Let's start the potential rescue process right now,,,,,,,just in case. Where are you located, the State and general area? Send me or one of the other HF members a private message with your phone number or email address, so we can maintain contact, if you decide mi amigo Freddie is not your forever dog. I can hear the frustration in your postings. I love all peoples and doggies. I want you to be forever happy and I want mi amigo Freddie to be forever happy.

Stay with us here amigo Roberto. We HF amigos can find a solution for you, one way or the other.

besos, Ricky Ricardo


----------



## 31818

Okay, here is some information from Cindy Lee in a previous post:

_Hello everyone. Does anyone know of someone looking for a mail havanese 6 month old puppy? Listens ok, but we simply can not get him house trained. We are in Maryland, 21237._

Any HF amigos in that general area that can make contact with Freddie and family, stat? This frustration has been building for the last 4 months or more. Freddie and his family need a lifeline immediately!!! :frusty:

HF, let's git ur done!

besos, Ricky Ricardo


----------



## Heather's

I know potty training can be very frustrating but he will catch on. Scout only took a couple weeks to train because he was never out of our site. We were not consistent with taking Truffles out every two hours and also she had the wee pad option which I believe confused her. It took one year for her to be completely reliable and not to have any accidents. We have hardwood and carpet so Stanley Steamer made frequent visits She now follows Scout outside and sometimes will uses the Rascal inside. I hope you are able to "hang in there" like Ricky said. If your not able to I am sure someone here or Havanese Rescue will love to have him. Fred looks like such a sweet like guy Hoping the best for you and Fred...


----------



## lfung5

I agree with Ricky. If he's not housebroken yet, two weeks is not going to change anything. He might do really well placed in a home with another dog. 

I offer to foster months ago but my situation has changed and I am not longer taking guest dogs. I have crazy neighbors and I have my hands full just keeping my 3 safe.

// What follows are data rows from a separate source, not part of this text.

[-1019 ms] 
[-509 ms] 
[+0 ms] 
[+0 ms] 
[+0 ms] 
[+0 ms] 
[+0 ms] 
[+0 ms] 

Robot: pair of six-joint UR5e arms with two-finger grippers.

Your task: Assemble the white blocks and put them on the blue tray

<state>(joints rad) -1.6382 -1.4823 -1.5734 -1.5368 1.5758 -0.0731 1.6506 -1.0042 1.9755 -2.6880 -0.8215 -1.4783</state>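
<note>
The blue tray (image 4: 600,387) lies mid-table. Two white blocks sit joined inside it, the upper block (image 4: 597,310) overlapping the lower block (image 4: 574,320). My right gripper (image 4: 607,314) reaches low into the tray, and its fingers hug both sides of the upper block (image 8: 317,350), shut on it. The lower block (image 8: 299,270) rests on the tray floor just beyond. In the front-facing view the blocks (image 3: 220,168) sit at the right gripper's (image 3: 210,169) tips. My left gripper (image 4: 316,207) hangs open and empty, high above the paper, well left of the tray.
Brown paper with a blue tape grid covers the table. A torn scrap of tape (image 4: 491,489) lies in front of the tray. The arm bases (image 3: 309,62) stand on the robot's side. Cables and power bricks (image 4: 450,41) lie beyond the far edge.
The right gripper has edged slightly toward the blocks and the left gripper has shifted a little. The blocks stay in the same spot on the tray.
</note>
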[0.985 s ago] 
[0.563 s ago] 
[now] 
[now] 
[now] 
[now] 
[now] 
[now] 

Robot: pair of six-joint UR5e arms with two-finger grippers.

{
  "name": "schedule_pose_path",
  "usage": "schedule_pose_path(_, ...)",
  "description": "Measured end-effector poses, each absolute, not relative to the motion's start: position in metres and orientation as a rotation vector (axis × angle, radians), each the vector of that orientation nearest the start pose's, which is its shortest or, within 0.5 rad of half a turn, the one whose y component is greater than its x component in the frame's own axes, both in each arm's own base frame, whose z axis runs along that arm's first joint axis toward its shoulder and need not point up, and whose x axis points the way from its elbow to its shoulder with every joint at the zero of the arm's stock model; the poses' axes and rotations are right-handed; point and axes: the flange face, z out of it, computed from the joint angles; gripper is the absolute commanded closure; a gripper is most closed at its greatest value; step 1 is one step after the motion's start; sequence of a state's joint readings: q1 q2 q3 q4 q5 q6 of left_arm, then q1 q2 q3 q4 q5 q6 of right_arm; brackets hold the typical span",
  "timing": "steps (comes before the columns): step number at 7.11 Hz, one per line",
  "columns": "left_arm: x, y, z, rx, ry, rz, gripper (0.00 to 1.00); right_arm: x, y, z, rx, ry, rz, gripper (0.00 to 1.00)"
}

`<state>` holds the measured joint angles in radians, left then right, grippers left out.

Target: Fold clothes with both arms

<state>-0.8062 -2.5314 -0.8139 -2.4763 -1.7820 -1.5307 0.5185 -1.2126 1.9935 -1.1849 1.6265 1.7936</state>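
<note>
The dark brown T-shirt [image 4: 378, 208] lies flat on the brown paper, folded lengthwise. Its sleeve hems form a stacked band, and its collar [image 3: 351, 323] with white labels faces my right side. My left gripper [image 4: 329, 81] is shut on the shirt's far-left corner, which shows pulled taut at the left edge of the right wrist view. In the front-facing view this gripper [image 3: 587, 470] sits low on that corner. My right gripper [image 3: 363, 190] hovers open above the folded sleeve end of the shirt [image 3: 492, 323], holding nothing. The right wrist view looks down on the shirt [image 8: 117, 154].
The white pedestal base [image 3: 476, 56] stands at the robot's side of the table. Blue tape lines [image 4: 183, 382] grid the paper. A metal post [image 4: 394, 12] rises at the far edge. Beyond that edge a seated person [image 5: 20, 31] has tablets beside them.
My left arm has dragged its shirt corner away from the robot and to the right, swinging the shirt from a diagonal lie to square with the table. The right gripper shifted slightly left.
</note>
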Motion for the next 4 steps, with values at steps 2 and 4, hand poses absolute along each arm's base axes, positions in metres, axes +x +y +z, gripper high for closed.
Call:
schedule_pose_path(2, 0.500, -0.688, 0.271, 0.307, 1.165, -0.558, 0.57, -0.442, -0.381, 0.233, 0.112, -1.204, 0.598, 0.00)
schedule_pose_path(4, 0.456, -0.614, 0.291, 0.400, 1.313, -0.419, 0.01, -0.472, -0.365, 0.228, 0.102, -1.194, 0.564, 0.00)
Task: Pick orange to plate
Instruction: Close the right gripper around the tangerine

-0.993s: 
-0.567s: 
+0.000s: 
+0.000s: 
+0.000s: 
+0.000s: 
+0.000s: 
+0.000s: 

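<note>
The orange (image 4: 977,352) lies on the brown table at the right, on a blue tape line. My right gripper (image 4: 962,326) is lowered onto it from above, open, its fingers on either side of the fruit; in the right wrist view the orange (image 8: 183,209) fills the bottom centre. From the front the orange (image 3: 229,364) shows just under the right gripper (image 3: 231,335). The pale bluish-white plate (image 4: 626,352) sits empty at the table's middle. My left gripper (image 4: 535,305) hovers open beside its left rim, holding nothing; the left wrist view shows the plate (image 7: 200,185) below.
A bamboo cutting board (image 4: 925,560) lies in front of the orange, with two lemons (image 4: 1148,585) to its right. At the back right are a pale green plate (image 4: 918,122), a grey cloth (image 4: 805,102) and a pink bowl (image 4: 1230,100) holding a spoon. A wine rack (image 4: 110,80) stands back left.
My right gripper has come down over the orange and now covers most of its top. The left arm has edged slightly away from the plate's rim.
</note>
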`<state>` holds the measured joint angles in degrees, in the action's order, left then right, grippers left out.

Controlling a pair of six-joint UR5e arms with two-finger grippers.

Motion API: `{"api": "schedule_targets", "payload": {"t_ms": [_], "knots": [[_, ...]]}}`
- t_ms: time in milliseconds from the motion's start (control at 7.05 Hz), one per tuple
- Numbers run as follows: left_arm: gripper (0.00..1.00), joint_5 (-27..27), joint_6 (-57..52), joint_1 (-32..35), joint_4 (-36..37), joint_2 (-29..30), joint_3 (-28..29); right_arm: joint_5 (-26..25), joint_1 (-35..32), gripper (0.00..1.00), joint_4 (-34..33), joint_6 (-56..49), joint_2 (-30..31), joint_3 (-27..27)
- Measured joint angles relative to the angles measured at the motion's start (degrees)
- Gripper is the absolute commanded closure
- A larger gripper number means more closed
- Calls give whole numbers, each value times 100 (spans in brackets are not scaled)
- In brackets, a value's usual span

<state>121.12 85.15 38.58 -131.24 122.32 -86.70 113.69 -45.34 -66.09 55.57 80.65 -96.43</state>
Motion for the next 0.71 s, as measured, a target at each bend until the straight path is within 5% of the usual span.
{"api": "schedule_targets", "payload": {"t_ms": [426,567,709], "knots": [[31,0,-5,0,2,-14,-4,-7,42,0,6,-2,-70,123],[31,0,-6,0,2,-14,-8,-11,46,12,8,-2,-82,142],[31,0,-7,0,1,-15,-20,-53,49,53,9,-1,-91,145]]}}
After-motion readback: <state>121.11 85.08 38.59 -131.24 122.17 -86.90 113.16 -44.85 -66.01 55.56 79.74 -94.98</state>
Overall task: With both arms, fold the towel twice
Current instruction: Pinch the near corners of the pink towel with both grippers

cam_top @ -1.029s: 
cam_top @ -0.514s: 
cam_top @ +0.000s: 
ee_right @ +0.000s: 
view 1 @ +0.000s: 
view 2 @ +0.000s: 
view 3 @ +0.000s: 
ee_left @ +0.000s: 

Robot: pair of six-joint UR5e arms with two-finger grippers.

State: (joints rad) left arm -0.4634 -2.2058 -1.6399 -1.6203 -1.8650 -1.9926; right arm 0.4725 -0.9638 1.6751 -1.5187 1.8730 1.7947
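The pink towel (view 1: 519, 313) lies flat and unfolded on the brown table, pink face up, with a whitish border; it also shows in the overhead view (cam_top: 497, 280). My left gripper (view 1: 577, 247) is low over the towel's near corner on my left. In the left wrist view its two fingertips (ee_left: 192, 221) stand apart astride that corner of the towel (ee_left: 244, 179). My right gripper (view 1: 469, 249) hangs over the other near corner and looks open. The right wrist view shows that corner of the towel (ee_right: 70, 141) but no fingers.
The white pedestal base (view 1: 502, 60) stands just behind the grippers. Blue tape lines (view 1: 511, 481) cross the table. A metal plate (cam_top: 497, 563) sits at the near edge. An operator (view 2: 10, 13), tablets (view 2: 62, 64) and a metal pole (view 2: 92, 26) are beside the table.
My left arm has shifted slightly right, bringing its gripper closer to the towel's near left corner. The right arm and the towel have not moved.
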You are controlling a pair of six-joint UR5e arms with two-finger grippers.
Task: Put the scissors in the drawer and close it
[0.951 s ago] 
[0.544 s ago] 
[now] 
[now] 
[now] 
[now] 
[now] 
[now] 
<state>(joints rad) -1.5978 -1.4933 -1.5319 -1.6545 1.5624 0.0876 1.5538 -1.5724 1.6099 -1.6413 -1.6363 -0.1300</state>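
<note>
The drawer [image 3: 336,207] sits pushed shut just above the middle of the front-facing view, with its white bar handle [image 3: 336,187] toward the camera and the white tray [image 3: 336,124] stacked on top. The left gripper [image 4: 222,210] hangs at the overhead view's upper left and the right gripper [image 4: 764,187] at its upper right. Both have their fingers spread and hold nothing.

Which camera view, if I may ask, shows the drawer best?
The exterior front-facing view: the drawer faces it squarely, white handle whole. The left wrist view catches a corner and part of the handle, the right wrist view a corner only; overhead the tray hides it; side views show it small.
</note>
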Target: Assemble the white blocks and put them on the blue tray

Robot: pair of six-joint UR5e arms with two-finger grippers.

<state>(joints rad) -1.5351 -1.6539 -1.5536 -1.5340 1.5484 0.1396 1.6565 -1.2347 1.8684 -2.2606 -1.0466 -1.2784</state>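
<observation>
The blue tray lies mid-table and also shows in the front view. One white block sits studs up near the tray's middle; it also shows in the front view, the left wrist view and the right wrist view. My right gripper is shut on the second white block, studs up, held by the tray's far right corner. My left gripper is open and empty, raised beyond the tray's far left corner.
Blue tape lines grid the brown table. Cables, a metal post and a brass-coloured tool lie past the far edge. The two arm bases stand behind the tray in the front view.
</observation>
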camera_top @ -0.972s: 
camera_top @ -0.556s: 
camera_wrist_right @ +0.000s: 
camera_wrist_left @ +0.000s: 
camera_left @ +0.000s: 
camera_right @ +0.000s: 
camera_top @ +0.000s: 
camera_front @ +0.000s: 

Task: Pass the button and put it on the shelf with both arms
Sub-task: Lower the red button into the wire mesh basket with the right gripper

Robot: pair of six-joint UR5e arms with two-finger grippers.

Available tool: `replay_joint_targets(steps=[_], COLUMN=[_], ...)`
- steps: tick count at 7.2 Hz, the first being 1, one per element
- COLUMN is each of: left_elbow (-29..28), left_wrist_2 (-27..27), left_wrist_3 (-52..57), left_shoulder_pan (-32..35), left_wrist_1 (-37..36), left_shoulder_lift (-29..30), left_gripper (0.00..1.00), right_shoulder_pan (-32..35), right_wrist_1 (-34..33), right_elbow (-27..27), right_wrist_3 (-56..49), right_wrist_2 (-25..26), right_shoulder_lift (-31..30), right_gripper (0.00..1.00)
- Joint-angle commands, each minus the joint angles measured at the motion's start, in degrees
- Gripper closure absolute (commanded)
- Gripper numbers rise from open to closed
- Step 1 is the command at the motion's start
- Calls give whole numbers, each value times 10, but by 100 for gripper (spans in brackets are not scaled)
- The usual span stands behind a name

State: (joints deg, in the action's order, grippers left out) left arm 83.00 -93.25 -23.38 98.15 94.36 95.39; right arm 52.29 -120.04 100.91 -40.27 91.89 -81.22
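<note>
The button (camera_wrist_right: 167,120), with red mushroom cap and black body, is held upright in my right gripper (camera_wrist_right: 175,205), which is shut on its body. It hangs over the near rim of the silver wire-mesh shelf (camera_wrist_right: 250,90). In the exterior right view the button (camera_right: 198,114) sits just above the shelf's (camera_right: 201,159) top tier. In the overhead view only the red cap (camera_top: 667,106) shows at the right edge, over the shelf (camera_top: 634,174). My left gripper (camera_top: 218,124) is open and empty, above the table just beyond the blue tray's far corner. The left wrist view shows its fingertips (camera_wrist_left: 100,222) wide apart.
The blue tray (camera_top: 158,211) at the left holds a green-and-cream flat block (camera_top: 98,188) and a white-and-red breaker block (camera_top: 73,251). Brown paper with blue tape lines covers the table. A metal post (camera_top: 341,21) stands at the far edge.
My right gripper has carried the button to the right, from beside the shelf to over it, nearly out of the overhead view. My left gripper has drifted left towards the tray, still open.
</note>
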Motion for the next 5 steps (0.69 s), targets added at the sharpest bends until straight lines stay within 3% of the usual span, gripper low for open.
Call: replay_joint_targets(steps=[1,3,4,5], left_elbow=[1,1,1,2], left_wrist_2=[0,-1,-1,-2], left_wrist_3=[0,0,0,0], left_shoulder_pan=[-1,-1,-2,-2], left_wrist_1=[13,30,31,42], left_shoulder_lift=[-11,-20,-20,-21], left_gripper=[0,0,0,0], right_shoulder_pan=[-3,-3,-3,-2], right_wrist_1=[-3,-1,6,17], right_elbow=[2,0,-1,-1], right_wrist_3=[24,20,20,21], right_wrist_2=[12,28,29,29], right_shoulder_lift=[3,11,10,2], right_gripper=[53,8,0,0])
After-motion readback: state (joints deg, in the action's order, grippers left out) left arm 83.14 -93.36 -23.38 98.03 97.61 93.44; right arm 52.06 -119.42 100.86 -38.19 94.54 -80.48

I think you are making the right choice by rehoming him. Good luck!!


----------



## Hsusa

I think Ricky is right. After months of trying, you will probably not see too much progress in the next couple of weeks. I don't think that's anybody's fault. Some dogs are tougher to housebreak than others. And it sounds like Fred is a toughie. But a cute toughie.


----------



## Molly120213

Bob,
Do you have a contract with your breeder that prohibits you from surrendering Fred to another person or rescue organization? Also, if you reread the thread you posted back in December there were many housetraining tips suggested to you. Did you try following any of the advice given and it still didn't work? If Fred doesn't go potty he needs to go immediately back in the crate until you try again in a little while. If he is having accidents before you can get him outside I would pick him up from the crate and carry him outside so he doesn't have a chance to go in the house. Havanese are smart dogs and can be successfully housetrained if you are consistant and don't give them the freedom to have accidents before they are fully trained. The more accidents he gets to have in the house the more he thinks the house IS his potty area. He is probably confused. I am sure after all this time you are bonded to each other. Doesn't he deserve your patience to get him through this? Good luck with whatever you decide.


----------



## krandall

Cindy Lee said:


> We are giving it another 2 weeks or so. I'm really hopping that he starts getting it.... Besides being really attached to the little bugger, and him being a really good pooch, I hate to throw in the towel after such an investment of both time and money!
> I misspoke, if we decide that he has to go, it will be to a rescue NOT a shelter.
> Thanks,,
> Bob


Unfortunately, another two weeks is NOT going to do it, after all the times he has gone in the wrong places. That is all habit that needs to be broken and replaced with good habits. He will need to go in the RIGHT place a number of times for EACH time he has gone in the wrong place. Dogs don't just "get it". They need to be taught.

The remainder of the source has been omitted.